Because constitutional and supervisory power analyses serve fundamentally different purposes, application of either dictates that different factors be weighed in determining whether dismissal of an indictment is warranted. As noted in the first portion of my opinion, the dismissal of an indictment on constitutional grounds requires a finding that the prosecutor’s misconduct biased the grand jury. See supra pp. 1391-1392. Dismissal on supervisory power grounds, on the other hand, is based on a combination of different factors: the egregiousness of the prosecutor’s misconduct, the need to discipline the particular prosecutor in light of any past misconduct, and the effectiveness of any available sanctions that are less drastic than dismissal of the indictment.

Although the Supreme Court has recently indicated that prejudice to an accused resulting from prosecutorial misconduct at trial should also be considered as part of a supervisory power analysis, United States v. Hasting, - U.S. -, 103 S.Ct. 1974, 76 L.Ed.2d 96 (1983) (court of appeals could not reverse conviction by exercise of supervisory power without considering whether prosecutor’s error was harmless), I do not read Hasting as establishing a per se rule against the exercise of supervisory power in the absence of prejudice to the defendant. Hasting, - U.S. at -, 103 S.Ct. at 1986 (Brennan, J., concurring in part and dissenting in part). No case has held, furthermore, that a defendant must show that a grand jury is biased before an indictment may be dismissed pretrial on supervisory power grounds.1 In fact, this court has dismissed an indictment based on its concern for the administrative manageability of a trial without making any reference at all to the interests of the accused. United States v. Gonsalves, 691 F.2d 1310 (9th Cir. 1982) (complex RICO indictment dismissed because trial based on it would have been administratively unmanageable).

For these reasons, I would remand the case to the district court without prejudice to Sears’ right to renew its motion to dismiss the indictment on supervisory power grounds.2

. Because Hasting involved a reversal of a conviction after a jury trial, the Court was concerned about reversing the conviction as a sanction for prosecutorial misconduct which the Court found to be harmless when to do so would put everyone involved, especially the victims, through the ordeal of retrial. That is not a concern when, as here, the trial has not yet occurred.

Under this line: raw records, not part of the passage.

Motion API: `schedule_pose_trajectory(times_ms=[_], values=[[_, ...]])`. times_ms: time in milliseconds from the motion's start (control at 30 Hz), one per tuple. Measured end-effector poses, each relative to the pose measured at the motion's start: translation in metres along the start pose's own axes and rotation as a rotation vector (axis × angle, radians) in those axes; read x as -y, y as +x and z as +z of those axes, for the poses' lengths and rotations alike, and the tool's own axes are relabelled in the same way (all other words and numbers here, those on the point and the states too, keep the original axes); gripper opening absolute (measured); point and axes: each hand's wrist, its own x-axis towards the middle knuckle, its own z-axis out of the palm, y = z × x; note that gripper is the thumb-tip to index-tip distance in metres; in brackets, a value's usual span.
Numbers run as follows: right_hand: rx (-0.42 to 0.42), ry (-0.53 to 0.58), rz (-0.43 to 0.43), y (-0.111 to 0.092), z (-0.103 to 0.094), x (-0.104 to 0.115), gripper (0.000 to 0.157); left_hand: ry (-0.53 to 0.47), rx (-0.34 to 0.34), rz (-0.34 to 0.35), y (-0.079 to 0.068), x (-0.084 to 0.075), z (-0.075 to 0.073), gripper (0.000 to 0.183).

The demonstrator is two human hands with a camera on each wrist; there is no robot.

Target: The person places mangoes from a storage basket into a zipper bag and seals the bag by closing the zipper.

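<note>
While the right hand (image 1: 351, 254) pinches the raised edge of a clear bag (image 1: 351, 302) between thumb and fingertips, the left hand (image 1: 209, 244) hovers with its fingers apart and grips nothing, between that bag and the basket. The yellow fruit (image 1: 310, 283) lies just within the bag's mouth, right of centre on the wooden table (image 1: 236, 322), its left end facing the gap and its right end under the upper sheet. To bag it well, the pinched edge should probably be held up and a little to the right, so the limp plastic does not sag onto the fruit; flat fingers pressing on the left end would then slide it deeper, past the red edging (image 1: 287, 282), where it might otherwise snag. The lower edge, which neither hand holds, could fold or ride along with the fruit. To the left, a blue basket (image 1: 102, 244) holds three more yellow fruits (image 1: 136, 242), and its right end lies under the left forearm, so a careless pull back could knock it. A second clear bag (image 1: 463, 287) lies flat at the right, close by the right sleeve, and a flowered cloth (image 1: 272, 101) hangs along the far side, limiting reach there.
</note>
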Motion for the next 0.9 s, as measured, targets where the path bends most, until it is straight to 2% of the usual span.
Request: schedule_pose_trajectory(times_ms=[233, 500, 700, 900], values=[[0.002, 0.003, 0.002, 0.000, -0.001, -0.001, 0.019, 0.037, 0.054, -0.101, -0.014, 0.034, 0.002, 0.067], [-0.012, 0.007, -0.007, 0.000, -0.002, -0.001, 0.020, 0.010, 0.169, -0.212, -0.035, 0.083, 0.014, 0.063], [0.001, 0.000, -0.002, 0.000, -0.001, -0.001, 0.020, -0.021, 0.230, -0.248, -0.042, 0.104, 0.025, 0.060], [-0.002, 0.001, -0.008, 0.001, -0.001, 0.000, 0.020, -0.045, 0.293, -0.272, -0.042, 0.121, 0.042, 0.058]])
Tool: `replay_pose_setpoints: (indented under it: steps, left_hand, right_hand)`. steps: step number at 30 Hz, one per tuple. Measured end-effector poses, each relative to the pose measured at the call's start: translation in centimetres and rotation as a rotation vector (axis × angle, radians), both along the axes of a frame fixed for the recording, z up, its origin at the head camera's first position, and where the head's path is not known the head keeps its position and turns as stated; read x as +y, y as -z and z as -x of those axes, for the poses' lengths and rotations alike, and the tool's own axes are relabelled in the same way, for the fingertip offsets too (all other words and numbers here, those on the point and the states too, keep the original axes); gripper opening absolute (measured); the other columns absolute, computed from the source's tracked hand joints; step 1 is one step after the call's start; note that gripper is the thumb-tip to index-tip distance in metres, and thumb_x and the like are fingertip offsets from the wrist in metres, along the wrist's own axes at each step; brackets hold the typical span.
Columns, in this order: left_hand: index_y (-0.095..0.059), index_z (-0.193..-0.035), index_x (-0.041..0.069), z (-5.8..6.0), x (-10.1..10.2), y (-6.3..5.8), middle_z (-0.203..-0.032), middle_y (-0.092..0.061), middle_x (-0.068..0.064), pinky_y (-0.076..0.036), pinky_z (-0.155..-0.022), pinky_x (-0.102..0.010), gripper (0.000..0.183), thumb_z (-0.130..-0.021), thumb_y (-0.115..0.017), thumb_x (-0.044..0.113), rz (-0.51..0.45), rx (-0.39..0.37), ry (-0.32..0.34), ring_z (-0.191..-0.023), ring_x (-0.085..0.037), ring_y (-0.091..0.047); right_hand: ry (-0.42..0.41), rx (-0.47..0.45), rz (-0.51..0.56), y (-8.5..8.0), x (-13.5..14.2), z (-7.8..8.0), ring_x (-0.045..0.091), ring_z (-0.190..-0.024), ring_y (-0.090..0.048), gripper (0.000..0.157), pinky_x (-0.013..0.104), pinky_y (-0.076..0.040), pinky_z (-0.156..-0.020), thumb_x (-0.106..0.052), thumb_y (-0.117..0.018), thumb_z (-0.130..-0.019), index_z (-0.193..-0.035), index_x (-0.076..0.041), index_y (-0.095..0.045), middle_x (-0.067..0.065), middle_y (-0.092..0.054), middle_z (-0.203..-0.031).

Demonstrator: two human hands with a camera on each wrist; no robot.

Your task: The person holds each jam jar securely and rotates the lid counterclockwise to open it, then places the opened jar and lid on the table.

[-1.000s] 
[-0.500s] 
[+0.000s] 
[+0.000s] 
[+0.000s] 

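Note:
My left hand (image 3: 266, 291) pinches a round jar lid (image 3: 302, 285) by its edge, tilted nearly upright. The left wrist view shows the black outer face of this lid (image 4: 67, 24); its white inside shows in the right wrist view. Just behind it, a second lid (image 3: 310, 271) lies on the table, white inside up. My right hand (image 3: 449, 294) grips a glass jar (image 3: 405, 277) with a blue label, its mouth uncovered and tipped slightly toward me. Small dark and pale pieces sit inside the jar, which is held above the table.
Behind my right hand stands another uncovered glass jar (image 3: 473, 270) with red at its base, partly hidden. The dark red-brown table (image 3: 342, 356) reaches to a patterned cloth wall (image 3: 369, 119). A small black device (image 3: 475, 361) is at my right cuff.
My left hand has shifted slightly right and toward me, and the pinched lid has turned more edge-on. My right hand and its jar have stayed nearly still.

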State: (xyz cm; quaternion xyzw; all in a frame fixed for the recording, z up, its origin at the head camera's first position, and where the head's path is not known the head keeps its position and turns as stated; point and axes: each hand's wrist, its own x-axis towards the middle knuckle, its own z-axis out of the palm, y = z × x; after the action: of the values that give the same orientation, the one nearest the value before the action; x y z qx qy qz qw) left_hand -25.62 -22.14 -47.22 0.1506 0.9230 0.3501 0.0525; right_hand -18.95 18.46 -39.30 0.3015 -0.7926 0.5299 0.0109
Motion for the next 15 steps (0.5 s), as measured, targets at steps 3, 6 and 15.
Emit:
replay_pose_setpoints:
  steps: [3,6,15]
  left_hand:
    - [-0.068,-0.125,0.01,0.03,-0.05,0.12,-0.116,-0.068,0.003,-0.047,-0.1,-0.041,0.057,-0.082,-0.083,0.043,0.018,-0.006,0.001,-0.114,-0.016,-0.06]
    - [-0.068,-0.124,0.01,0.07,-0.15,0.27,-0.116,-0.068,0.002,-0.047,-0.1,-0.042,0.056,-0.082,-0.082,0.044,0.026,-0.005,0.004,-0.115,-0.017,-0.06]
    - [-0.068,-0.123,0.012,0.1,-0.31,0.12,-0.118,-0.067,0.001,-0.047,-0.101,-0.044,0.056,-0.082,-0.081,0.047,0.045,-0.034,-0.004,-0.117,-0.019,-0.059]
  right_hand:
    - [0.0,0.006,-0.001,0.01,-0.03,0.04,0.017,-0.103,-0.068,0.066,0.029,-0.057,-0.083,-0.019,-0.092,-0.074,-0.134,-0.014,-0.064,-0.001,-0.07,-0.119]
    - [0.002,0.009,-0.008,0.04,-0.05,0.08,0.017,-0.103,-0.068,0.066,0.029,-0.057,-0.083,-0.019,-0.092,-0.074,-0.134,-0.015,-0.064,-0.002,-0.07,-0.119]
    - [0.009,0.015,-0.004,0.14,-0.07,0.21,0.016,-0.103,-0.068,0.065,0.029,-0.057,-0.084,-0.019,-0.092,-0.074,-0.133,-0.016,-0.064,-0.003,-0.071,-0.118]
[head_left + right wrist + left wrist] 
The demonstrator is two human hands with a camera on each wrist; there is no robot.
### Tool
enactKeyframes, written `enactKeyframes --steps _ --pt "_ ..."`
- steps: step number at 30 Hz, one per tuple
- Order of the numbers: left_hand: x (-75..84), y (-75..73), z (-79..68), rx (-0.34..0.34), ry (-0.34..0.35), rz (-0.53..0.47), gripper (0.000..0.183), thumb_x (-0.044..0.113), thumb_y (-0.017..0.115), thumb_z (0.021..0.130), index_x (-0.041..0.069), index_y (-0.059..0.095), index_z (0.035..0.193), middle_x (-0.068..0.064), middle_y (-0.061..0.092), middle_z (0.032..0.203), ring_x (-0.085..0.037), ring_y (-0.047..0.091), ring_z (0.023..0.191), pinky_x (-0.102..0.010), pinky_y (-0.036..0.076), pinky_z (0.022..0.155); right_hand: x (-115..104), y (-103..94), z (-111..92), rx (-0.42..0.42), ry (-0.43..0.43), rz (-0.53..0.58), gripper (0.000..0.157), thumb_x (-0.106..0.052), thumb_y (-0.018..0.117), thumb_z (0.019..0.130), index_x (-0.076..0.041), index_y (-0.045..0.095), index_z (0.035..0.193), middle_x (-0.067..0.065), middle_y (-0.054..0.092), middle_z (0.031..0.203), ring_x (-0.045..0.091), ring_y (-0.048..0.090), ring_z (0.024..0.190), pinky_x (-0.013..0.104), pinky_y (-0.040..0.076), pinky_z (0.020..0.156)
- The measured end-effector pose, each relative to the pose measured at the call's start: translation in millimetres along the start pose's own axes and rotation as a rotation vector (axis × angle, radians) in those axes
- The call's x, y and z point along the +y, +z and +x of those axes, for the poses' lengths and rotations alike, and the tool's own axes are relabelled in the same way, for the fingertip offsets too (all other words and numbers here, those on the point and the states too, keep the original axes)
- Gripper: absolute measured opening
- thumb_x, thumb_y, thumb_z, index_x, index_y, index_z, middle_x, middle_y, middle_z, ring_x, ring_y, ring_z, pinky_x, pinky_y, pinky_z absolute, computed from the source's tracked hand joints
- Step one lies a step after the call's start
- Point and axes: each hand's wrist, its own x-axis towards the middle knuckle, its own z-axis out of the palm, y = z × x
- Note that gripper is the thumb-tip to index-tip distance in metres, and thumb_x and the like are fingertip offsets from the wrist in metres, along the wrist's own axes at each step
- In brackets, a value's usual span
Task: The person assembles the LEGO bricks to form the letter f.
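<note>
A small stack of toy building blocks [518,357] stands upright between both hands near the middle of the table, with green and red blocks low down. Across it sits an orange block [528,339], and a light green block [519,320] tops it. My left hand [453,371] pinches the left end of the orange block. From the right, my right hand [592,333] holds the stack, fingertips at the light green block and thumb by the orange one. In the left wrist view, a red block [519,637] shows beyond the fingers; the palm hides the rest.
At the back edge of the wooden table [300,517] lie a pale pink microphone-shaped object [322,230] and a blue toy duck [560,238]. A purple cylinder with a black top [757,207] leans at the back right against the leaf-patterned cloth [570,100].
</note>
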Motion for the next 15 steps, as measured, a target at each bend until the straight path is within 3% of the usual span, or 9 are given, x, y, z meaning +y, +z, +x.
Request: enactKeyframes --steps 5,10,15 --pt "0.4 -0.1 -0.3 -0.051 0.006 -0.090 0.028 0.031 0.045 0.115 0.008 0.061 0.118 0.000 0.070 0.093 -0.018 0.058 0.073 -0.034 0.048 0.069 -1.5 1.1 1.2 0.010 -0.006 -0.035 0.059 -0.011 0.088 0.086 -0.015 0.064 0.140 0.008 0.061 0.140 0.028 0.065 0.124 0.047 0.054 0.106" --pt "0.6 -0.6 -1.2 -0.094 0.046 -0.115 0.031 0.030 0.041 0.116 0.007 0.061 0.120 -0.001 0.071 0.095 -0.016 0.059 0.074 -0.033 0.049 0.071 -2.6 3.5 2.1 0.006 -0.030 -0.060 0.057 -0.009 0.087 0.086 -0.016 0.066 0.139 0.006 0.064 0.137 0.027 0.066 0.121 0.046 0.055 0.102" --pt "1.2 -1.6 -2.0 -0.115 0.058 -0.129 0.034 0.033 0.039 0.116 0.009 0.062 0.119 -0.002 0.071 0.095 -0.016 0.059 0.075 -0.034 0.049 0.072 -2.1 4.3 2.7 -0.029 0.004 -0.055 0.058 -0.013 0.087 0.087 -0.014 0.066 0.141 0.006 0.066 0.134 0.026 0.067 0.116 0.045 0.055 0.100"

. Because the exercise of supervisory power involves a large measure of discretion, the decision to invoke it should be made in the first instance by the trial judge and reviewed on appeal only for abuse of discretion. See, e.g., Sigliano v. Mendoza, 642 F.2d 309, 310 (9th Cir. 1981); cf. United States v. Rodgers, - U.S. -, -, 103 S.Ct. 2132, 2152, 76 L.Ed.2d 236 (1983) (“the task of exercising equitable discretion should be left to the district court in the first instance”).